■ What the exercise asks: Go to the line below containing "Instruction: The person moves" and print exactly from there through the line containing "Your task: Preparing", both included. Print nothing else.

______

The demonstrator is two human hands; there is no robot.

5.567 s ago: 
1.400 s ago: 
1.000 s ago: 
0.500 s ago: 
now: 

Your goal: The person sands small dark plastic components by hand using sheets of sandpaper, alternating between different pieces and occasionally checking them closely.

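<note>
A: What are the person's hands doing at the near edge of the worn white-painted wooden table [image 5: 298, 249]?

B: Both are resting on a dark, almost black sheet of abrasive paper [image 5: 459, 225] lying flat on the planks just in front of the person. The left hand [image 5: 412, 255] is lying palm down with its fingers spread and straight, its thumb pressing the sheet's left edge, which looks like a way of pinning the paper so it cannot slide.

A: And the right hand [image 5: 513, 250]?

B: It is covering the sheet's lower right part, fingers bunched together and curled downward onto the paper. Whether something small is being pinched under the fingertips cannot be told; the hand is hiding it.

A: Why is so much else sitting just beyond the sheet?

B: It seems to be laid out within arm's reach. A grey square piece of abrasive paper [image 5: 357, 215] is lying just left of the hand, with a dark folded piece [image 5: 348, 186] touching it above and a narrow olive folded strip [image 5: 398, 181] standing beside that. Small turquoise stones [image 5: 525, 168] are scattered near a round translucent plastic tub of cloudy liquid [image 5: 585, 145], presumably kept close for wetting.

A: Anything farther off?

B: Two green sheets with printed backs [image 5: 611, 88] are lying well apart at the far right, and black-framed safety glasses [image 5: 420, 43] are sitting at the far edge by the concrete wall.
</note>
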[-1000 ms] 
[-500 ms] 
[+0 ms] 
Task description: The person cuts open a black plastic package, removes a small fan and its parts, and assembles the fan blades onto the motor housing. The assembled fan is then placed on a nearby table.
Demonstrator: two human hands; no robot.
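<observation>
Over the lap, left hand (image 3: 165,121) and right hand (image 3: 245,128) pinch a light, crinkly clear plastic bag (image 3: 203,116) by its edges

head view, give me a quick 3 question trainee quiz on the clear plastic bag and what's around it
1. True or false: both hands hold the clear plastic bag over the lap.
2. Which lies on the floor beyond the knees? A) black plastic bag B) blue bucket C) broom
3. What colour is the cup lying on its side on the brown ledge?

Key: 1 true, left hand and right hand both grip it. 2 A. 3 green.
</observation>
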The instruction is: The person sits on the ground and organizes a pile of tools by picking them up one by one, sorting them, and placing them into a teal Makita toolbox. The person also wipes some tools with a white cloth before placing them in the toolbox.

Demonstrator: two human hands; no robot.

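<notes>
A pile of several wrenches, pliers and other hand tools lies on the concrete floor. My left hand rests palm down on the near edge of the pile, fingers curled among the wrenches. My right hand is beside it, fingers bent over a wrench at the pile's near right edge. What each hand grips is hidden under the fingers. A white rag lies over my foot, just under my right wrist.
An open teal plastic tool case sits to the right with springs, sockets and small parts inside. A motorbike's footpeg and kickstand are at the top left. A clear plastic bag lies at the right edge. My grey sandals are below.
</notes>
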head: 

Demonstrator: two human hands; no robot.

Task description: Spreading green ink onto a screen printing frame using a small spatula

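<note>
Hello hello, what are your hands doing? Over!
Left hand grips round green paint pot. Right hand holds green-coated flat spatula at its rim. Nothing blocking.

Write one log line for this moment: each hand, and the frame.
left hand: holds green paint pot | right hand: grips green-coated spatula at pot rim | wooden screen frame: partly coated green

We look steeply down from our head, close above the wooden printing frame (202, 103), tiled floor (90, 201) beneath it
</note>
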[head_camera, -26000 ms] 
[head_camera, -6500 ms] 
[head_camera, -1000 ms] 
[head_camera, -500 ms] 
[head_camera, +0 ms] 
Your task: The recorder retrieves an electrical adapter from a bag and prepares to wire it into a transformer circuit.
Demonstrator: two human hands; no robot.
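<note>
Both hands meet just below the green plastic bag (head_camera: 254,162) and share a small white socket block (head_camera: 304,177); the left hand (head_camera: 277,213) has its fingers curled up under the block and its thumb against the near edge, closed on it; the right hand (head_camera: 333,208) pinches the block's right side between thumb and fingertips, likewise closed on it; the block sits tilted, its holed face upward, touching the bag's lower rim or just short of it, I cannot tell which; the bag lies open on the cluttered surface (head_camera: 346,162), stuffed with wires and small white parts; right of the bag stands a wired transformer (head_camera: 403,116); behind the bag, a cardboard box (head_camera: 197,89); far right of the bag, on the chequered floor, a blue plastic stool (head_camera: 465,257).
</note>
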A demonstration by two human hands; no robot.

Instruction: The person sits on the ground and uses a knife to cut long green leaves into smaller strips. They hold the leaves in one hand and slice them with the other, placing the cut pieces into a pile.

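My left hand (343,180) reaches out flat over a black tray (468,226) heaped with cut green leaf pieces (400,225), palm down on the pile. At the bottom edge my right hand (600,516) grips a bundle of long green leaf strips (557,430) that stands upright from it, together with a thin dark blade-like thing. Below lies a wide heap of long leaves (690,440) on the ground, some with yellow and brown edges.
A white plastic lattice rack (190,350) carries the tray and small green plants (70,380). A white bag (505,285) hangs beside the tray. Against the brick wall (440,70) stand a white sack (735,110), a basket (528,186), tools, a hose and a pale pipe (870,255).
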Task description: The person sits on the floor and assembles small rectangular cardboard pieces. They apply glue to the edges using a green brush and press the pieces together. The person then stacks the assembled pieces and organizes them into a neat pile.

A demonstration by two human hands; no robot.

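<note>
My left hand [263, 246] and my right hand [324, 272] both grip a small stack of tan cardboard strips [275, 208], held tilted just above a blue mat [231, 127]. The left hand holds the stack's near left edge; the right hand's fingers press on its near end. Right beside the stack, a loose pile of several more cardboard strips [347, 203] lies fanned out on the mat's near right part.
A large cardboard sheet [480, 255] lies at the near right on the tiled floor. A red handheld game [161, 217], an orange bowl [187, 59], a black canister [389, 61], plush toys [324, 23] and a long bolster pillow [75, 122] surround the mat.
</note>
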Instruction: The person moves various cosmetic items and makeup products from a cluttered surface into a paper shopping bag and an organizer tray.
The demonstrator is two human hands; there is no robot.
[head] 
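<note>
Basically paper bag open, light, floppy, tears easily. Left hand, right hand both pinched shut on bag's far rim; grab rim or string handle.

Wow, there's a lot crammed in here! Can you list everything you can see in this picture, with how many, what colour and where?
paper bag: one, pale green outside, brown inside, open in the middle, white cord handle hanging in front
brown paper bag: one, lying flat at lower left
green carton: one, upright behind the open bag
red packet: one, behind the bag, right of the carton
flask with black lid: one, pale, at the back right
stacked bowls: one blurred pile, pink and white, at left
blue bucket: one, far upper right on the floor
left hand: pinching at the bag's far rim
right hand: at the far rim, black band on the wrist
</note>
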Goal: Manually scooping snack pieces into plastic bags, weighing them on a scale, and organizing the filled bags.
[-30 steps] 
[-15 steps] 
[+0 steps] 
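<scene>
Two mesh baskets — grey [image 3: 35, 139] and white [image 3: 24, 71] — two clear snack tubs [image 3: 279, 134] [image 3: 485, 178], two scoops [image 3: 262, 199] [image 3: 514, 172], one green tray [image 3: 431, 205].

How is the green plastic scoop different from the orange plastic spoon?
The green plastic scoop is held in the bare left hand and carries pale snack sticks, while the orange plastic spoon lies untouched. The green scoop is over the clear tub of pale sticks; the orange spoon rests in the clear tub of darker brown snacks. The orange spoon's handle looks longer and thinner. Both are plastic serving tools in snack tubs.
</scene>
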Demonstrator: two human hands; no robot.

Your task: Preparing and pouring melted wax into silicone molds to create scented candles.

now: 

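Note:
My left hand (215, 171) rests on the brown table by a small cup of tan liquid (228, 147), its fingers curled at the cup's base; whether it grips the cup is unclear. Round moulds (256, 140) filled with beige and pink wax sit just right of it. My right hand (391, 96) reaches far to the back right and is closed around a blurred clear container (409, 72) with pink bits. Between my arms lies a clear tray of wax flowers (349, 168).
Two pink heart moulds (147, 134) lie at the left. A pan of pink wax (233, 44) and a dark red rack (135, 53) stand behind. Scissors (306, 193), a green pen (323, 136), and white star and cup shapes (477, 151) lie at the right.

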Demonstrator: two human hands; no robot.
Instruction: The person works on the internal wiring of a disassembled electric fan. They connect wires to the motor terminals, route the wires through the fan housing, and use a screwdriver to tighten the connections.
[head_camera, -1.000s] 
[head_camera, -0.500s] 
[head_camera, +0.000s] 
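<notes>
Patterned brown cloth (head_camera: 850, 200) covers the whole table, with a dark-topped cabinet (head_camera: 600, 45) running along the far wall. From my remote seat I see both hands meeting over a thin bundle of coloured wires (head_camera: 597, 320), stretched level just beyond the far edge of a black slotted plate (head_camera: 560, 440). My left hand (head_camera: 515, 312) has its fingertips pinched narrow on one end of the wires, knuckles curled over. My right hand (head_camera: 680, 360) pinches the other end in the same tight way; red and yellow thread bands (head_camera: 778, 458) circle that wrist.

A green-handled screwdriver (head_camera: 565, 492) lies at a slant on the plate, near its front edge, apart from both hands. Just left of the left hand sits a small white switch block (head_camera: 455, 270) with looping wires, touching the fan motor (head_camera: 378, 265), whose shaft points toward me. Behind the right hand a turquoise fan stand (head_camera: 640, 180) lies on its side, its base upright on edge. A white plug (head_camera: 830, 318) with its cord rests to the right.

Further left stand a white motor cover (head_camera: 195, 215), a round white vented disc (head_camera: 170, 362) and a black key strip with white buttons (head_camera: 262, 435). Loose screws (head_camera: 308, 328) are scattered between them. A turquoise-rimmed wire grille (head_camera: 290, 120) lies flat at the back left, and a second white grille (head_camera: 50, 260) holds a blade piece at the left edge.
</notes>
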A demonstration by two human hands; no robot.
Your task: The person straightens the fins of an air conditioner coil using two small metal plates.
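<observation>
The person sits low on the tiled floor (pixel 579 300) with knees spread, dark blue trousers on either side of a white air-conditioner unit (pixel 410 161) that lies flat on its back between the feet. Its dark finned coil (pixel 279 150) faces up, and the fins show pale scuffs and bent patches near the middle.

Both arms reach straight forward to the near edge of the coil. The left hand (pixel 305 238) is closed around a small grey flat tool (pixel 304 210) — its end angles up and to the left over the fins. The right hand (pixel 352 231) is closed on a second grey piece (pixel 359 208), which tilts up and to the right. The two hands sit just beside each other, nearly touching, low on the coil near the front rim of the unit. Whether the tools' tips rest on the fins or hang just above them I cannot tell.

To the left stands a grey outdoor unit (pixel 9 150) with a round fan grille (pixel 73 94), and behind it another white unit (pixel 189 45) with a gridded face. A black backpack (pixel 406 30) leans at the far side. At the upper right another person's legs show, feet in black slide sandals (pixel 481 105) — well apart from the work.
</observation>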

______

■ Solved exercise:
Instruction: The person moves various cosmetic items and makeup products from a cluttered surface into a paper shopping bag and an organizer tray.
The demonstrator is two human hands; there is no robot.
[head] 
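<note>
Basically paper bag open, light, floppy, tears easily. Left hand, right hand both pinched shut on bag's far rim; grab rim or string handle.

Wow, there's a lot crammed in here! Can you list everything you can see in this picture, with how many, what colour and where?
paper bag: one, pale green outside, brown inside, open in the middle, white cord handle hanging in front
brown paper bag: one, lying flat at lower left
green carton: one, upright behind the open bag
red packet: one, behind the bag, right of the carton
flask with black lid: one, pale, at the back right
stacked bowls: one blurred pile, pink and white, at left
blue bucket: one, far upper right on the floor
left hand: pinching at the bag's far rim
right hand: at the far rim, black band on the wrist
</note>
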Goal: Manually scooping snack pieces into plastic bags, weighing them on a scale, and organizing the filled bags.
[-30 steps] 
[-15 steps] 
[+0 steps] 
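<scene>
Two mesh baskets — grey [image 3: 35, 139] and white [image 3: 24, 71] — two clear snack tubs [image 3: 279, 134] [image 3: 485, 178], two scoops [image 3: 262, 199] [image 3: 514, 172], one green tray [image 3: 431, 205].

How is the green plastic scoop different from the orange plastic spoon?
The green plastic scoop is held in the bare left hand and carries pale snack sticks, while the orange plastic spoon lies untouched. The green scoop is over the clear tub of pale sticks; the orange spoon rests in the clear tub of darker brown snacks. The orange spoon's handle looks longer and thinner. Both are plastic serving tools in snack tubs.
</scene>
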Demonstrator: two human hands; no robot.

Your task: Preparing and pouring melted wax into silicone molds to create scented candles.

The exercise has been fully answered.